As our story begins, the earth is perhaps without any plants at all, but is at least without cultivated plants. If the latter, one reason to create man is to create those plants.

In reference to Man being created from “dust,” Victor P. Hamilton (The Book of Genesis) says: “Especially interesting for possible connections with Gen. 2:7 are those passages which speak of an exaltation from dust, with the dust representing pre-royal status (1 K. 16:2), poverty (1 Sam. 2:8; Ps. 113:7), and death (Isa. 26:19; Dan. 12:2).

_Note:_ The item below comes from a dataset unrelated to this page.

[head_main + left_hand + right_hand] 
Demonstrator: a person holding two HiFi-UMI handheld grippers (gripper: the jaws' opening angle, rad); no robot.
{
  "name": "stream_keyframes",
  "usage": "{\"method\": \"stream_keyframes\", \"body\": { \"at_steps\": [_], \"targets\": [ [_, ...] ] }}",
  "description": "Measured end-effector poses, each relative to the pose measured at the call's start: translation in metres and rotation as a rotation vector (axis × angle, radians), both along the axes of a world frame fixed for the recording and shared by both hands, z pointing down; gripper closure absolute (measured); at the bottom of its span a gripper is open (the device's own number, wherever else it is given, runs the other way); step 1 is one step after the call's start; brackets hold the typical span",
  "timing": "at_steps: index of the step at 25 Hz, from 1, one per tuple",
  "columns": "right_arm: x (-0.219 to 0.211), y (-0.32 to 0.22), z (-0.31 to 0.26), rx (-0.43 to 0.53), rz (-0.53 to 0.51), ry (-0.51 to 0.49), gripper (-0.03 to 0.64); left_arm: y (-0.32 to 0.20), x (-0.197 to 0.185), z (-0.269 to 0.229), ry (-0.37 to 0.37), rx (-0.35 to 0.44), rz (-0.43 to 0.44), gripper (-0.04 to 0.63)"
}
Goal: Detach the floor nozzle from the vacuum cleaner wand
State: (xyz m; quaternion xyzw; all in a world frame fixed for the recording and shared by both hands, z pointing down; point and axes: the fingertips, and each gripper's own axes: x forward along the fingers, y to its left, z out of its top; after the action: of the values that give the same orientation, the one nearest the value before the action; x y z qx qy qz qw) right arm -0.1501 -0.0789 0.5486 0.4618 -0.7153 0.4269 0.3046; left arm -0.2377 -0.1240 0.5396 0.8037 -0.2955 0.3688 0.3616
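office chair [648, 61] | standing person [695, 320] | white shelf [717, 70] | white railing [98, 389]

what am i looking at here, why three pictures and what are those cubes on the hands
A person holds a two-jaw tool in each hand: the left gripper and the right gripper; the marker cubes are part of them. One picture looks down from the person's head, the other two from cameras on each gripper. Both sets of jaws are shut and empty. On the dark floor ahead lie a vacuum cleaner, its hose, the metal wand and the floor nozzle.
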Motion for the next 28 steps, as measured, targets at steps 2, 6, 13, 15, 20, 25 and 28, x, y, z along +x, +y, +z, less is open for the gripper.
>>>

To ‘be raised from the dust’ means to be elevated to royal office, to rise above poverty, to find life. Here man is formed from dust to be in control of a garden. Thus, the emphasis on the dust in Gen. 2:7, far from disagreeing with ch. 1, affirms ch. 1’s view of man’s regality. He is raised from the dust to reign” (158).

The word translated “man” and “ground” in verse 7 are the same as the word translated “ground” in verse 5: ʾādām (from a word meaning “red”).

The word translated “till” in the KJV is ʿābad. This word appears at important junctures of the story. For example at 2:15 (KJV: “dress”) and at 2:23 (KJV: “till” again). It’s basic meaning is “work, serve” (Brown-Driver-Briggs Hebrew & English Lexicon).